(What you will do)
Reproduce all the data exactly, without pictures.

===== Task input =====

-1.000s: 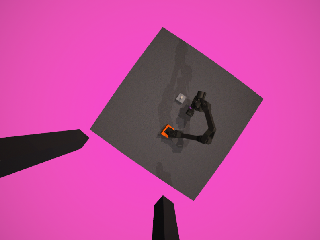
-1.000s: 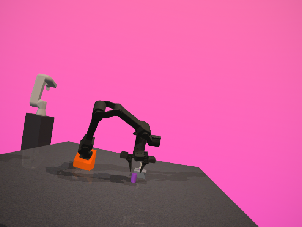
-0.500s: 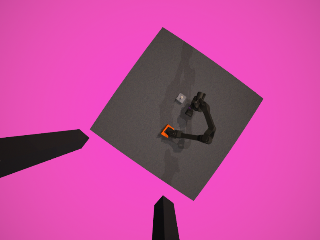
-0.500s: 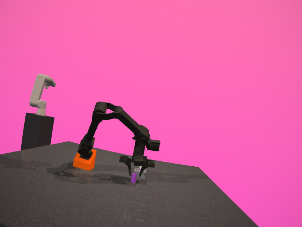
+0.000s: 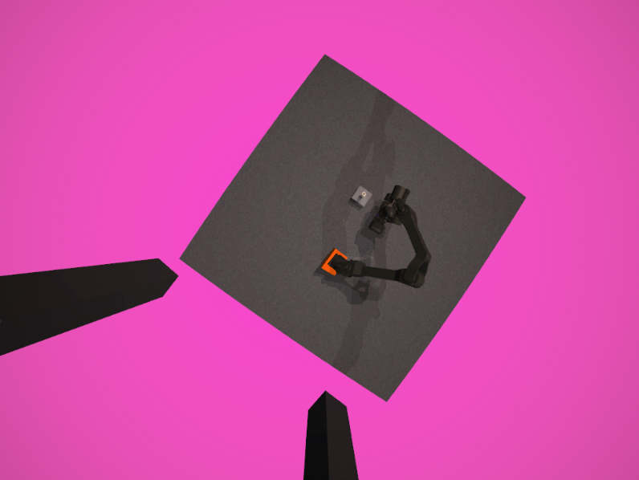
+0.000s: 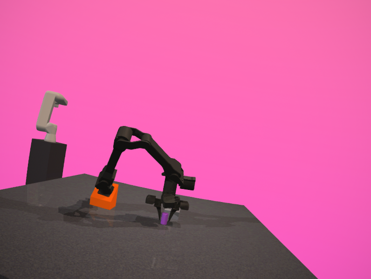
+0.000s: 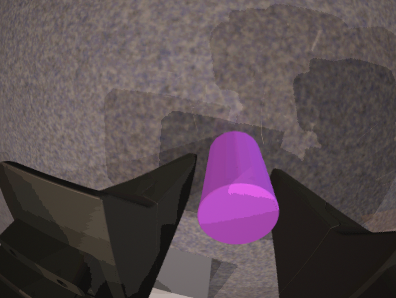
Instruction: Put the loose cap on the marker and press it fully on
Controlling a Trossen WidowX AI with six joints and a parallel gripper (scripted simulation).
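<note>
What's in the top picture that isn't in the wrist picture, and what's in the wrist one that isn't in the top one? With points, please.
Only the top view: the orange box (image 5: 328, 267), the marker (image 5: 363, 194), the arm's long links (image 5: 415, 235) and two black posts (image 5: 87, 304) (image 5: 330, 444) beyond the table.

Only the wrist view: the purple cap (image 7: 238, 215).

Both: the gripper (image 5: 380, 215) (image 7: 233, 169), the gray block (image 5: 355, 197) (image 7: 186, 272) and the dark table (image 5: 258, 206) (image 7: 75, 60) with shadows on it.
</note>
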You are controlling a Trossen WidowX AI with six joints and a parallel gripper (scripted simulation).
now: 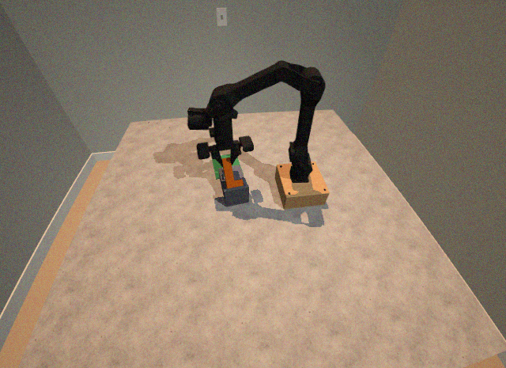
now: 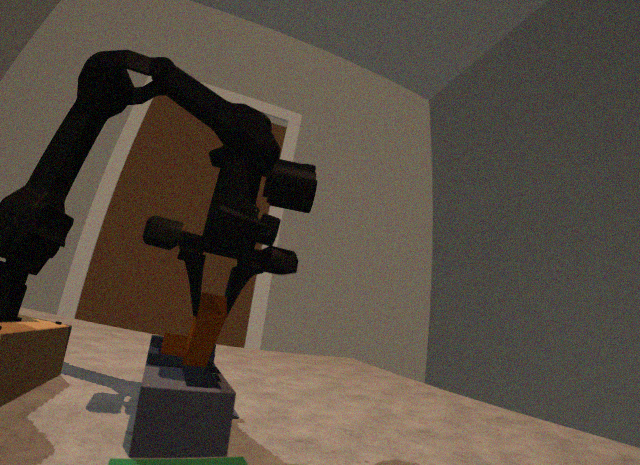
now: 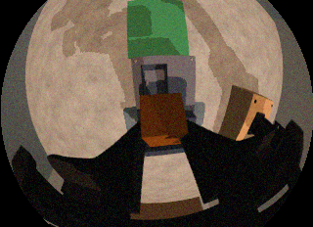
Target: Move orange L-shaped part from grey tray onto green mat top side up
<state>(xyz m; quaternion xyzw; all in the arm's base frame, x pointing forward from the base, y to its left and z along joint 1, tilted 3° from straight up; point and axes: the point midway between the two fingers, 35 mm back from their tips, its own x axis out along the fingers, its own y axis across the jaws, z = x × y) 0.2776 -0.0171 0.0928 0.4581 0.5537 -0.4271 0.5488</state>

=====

(Result for this exercise)
-1.000s: 
-1.000s: 
-0.500s: 
-0.500s: 
+0.000s: 
+0.000s: 
+0.000s: 
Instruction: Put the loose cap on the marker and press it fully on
Controlling a Trossen WidowX AI with six joints and a parallel gripper (scripted simulation).
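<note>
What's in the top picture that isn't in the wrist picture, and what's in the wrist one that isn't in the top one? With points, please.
Only the top view: the orange box (image 5: 328, 267), the marker (image 5: 363, 194), the arm's long links (image 5: 415, 235) and two black posts (image 5: 87, 304) (image 5: 330, 444) beyond the table.

Only the wrist view: the purple cap (image 7: 238, 215).

Both: the gripper (image 5: 380, 215) (image 7: 233, 169), the gray block (image 5: 355, 197) (image 7: 186, 272) and the dark table (image 5: 258, 206) (image 7: 75, 60) with shadows on it.
</note>
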You are controlling a Trossen WidowX AI with six joints and a parallel gripper (scripted simulation).
now: 
now: 
now: 
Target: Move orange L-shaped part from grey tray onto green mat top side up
<state>(xyz m; quaternion xyzw; all in the arm's base frame, x pointing forward from the base, y to its left and z along joint 1, tilted 3° from straight up; point and axes: the point midway between the two fingers, 35 mm back from their tips, its own x axis out along the fingers, its own y axis across the jaws, z = x × y) 0.2776 -0.0171 0.0928 0.4581 0.5537 -0.4271 0.5488</state>

Nothing further is required for this exercise.